The battle lines are drawn. We have to encourage them to correct their ways; to honor the Constitution. Their distance from legal action has caused the backlash they detest. They don’t want to hear from the Tea Party, the Patriot/Liberty Movement or the militias, because we remind them that they are acting illegally; that their actions are illegitimate.
All of this has been written before, but today it is with a different heart.
Their revolution has taken place over the past one hundred and fifty years. Slowly they have crept in inch by coercive inch: taking a little bit of liberty here, adding a little bit of socialism there. Insinuating the state into our lives a morsel at a time. “It is for the best” they say as they do a little more evil.
The true nature of the republican state is to find a balance of liberty that provides the greatest liberty to all. This simple principle has been abused to mean all liberty is at the mercy of the comfort of the most. Those are two completely different principles.

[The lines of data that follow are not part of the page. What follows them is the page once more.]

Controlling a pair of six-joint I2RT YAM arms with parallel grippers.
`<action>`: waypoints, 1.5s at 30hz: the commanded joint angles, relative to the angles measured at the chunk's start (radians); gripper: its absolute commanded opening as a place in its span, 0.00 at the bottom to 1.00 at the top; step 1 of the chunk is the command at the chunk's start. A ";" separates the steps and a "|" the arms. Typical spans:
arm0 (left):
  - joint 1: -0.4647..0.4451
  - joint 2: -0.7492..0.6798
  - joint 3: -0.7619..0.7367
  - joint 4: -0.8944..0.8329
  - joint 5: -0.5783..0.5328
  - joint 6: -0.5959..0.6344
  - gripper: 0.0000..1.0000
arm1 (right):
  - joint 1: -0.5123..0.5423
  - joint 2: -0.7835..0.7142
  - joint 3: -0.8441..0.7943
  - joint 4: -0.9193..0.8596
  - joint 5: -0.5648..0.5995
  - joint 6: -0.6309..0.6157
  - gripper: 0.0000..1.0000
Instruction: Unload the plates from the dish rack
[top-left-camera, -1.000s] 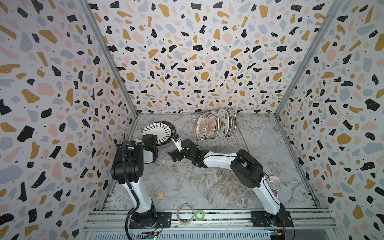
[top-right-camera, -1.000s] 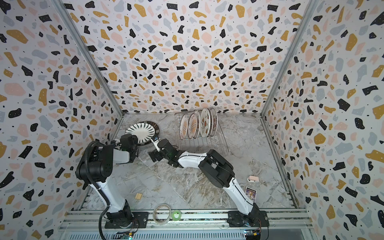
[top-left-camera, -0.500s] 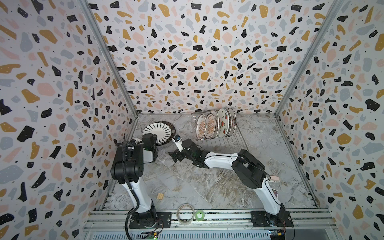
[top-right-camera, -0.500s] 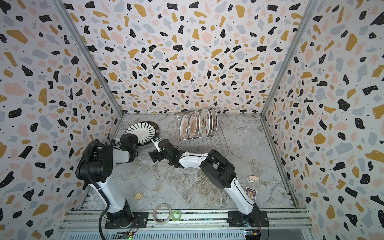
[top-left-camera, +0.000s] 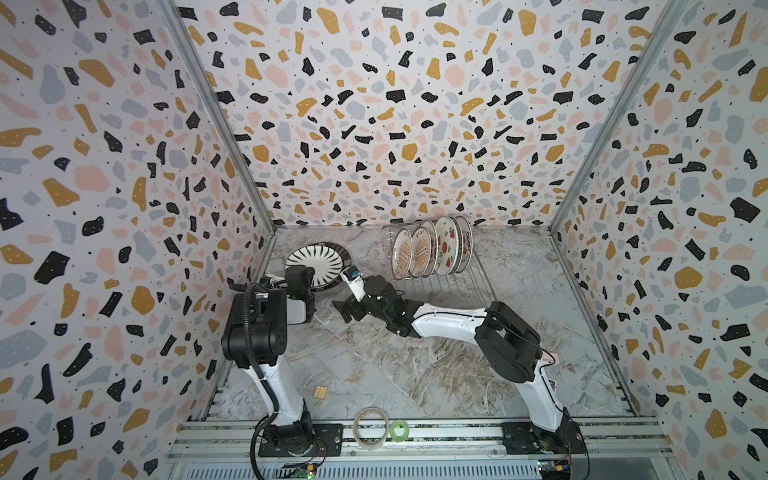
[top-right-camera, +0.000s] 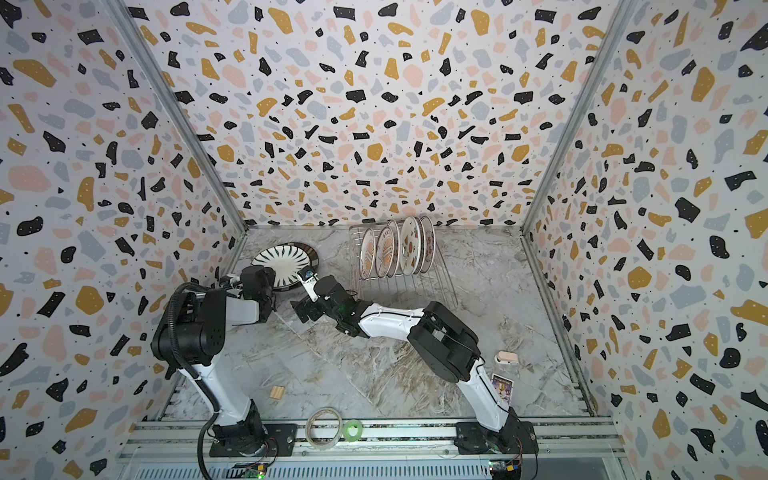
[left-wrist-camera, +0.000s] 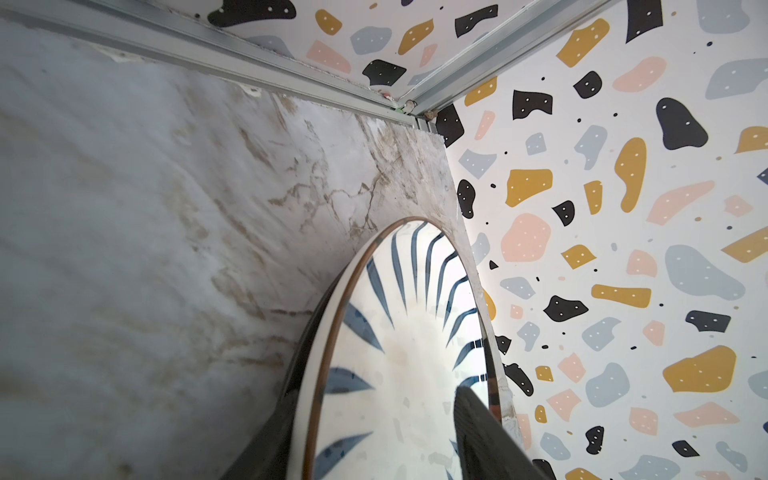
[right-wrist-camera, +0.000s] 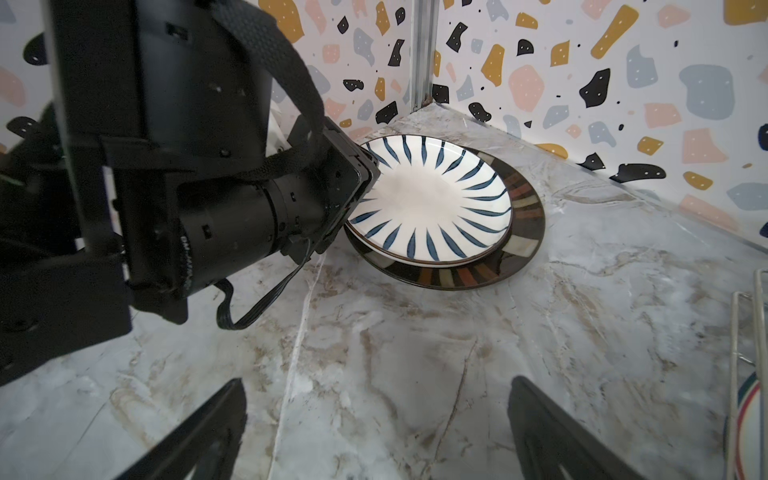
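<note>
- The striped plate (top-left-camera: 314, 259) lies face up on a dark-rimmed plate (right-wrist-camera: 519, 232) in the far left corner of the worktop (top-left-camera: 374, 365). The stack sits well apart from the dish rack (top-left-camera: 453, 286), probably so that unloaded plates gather flat where neither arm has to reach over them.
- The left gripper (top-left-camera: 300, 277) sits at the near rim of the striped plate. Its wrist view shows one of its fingers (left-wrist-camera: 478, 436) over the plate's face, but the other side is unclear — whether the rim is pinched or free cannot be told.
- The left arm is folded tight: shoulder and elbow are bunched above its base and the forearm runs low toward the corner. The wrist is rolled, so the plate looks nearly edge-on in its own camera.
- The right gripper (right-wrist-camera: 376, 390) hovers low over bare worktop between the stack and the rack. Its fingers (right-wrist-camera: 552, 428) are spread wide with nothing between them, which suggests it is waiting there, close to its next pick.
- The right arm reaches across from its base, with the elbow raised and the forearm laid low along the rack's near side.
- The other plates (top-left-camera: 419, 251) stand on edge between the prongs at the rack's far end — several are yet to be unloaded.
</note>
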 joint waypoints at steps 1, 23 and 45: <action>0.004 -0.025 0.024 0.005 -0.035 0.036 0.60 | 0.007 -0.073 -0.025 0.026 0.018 -0.013 0.99; 0.003 -0.009 0.024 0.023 -0.015 0.053 0.81 | 0.015 -0.079 -0.034 0.030 0.044 -0.029 0.99; -0.004 0.002 -0.018 0.097 0.039 0.073 0.64 | 0.017 -0.093 -0.068 0.057 0.043 -0.025 0.99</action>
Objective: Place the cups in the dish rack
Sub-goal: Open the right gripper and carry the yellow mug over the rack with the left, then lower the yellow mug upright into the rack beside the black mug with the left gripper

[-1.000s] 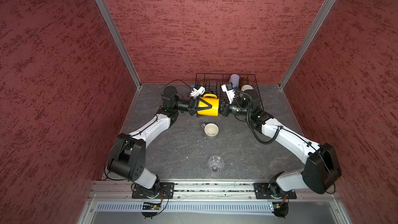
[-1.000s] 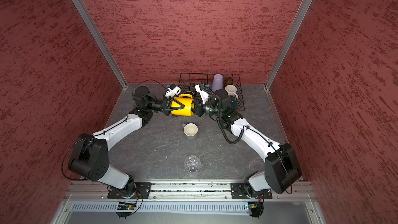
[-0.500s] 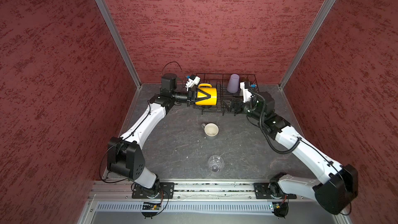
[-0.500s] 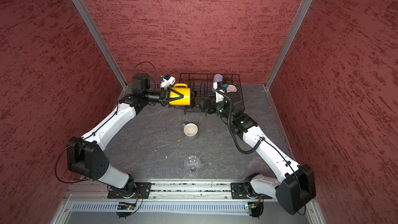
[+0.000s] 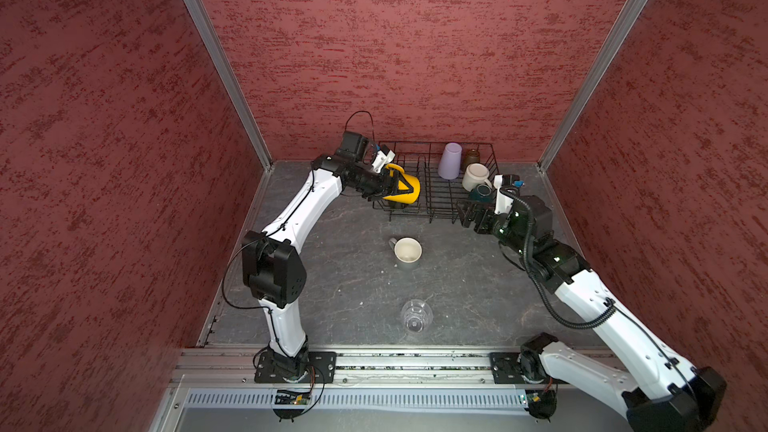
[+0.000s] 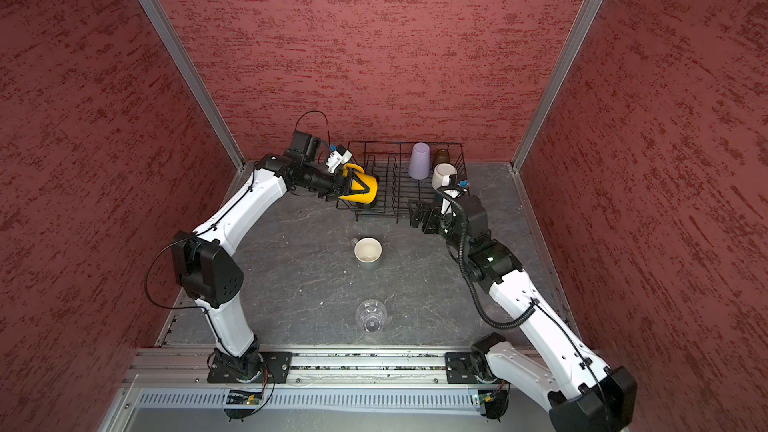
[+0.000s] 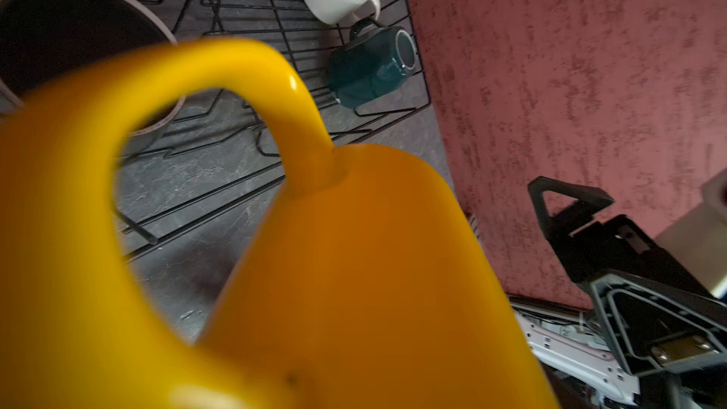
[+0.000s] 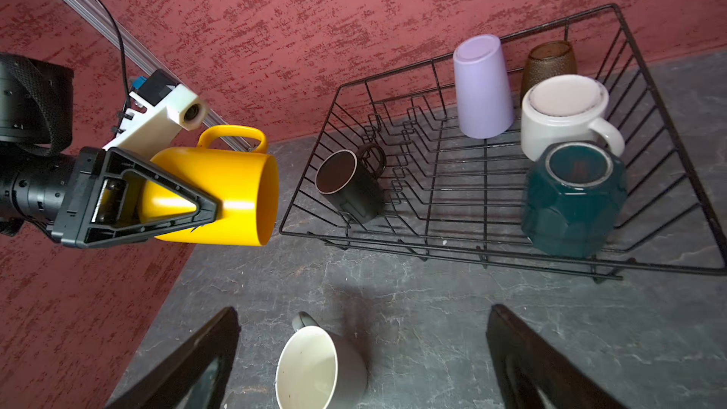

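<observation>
Past the clear glass (image 5: 417, 316) and grey mug (image 5: 407, 252) waiting on the table (image 5: 332, 280), the right gripper (image 8: 362, 314) has let go and hangs wide open, so the yellow mug (image 8: 232, 186) now rides clamped in the left gripper (image 5: 398, 187), seemingly just outside the dish rack's (image 5: 434, 143) roomier left end.

The yellow mug (image 8: 220, 190) is glossy and smooth, with bright highlights. The dish rack (image 8: 440, 186) is thin black wire. The lilac tumbler (image 8: 482, 88) looks like matt plastic; the amber glass (image 8: 548, 60) has a pebbled surface. The teal mug (image 8: 570, 206) is glazed and faceted. The bench (image 8: 413, 300) is matt, slate-like grey; the walls (image 8: 354, 13) are rough-textured red.
</observation>
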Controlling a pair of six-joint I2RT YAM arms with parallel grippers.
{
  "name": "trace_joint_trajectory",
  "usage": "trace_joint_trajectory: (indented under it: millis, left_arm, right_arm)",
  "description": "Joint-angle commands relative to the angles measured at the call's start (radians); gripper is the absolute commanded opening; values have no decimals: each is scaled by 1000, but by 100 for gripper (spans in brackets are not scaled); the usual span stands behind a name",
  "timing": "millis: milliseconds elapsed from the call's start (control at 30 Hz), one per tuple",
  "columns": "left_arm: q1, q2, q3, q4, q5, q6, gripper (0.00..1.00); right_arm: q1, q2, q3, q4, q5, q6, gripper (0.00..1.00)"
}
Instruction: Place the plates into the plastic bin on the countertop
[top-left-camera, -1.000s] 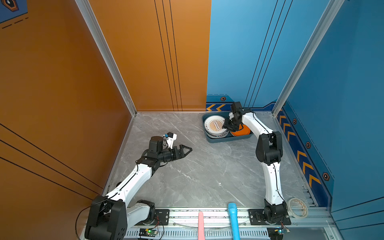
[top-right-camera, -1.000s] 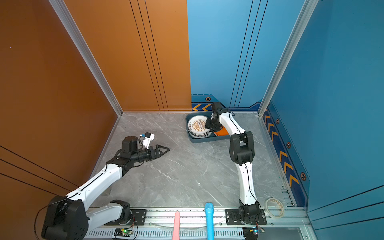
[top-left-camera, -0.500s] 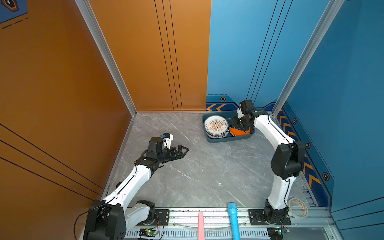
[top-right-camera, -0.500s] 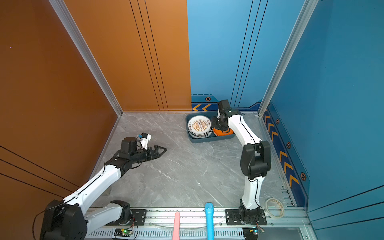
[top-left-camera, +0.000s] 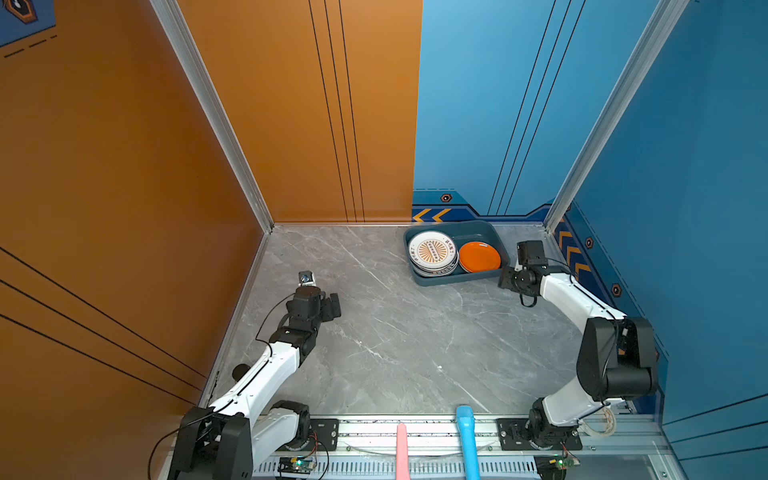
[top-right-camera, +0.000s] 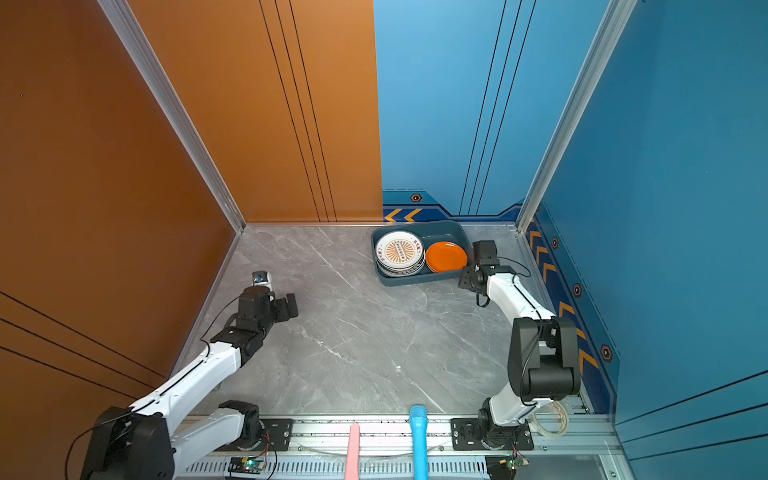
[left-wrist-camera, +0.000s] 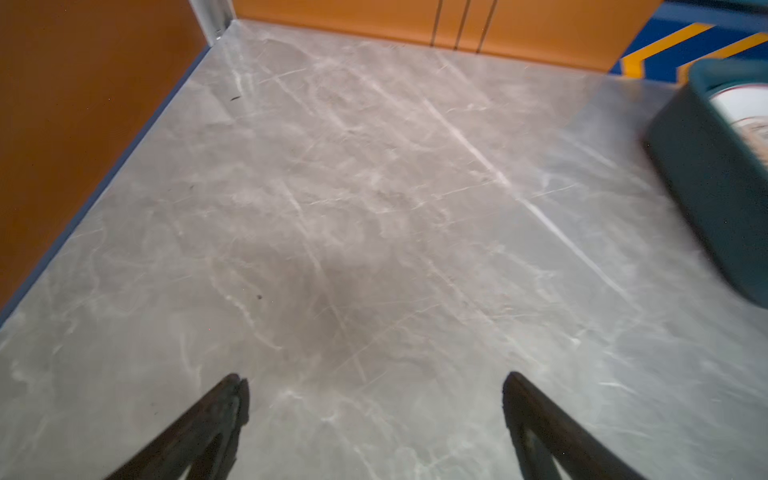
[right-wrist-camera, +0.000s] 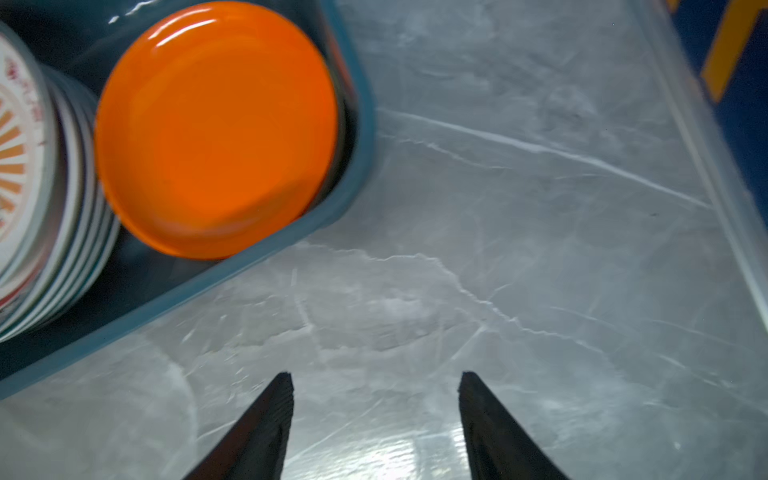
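Looks all but done: orange plate beside the white stack in the bin, no plates on the counter, left claw wide, right claw parted, both empty.

Both arms share 1 build: white tubular links between matte-black joint housings. The left arm has a black cable looping beside its upper link and a silver-and-blue camera on its wrist. The right arm bears a black boxy module at its wrist, with a black cable loop beneath. Each base sits on a black plate with silver screws. The left gripper and right gripper have black tapering fingers, the right's ribbed.
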Motion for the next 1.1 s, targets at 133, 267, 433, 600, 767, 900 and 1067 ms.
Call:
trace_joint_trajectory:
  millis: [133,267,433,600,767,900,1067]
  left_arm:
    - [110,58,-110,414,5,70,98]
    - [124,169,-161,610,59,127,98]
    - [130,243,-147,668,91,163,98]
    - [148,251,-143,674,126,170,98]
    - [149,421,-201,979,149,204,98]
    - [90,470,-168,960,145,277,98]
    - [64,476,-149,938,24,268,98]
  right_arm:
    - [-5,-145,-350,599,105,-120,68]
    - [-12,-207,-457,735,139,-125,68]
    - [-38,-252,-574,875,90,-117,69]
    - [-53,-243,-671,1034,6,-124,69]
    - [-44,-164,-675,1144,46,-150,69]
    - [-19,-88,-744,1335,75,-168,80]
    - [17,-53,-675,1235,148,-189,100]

Once the concept of “societal good” is enforced by the power of the state, there is no individual liberty that can tip that scale. It is only by holding individual liberty above the “societal good” that republicanism can exist.
We see this clearly in the Second Amendment issues. My right to protect myself with firearms is above anyone else’s right to feel safe. Some people might not feel safe if they see me walking down the street with my pistol on my hip, but they are not in danger. I am not responsible for their mental state. If I wave that weapon around and threaten them with it, I have stepped over the line marking my right to protection and their right to free movement. I have hindered their right and my right to a weapon might be restricted by my actions, but not by their pathological fear of a weapon.
My cause is to the recognition of my rights as given to me by God and affirmed in the Constitution.
I have the right to free speech. I have the right to firearms. I have the right to due process of law. I have the right to religious expression. I have the right to my papers and effects. Without warrant or probable cause of a crime being committed or about to be committed, the government has no right to infringe these rights.
I also have the right to every other thing that does not infringe another person’s freedom or exercise of their rights.
As such, I am within the Constitutional framework this nation was founded on and legally bound to protect.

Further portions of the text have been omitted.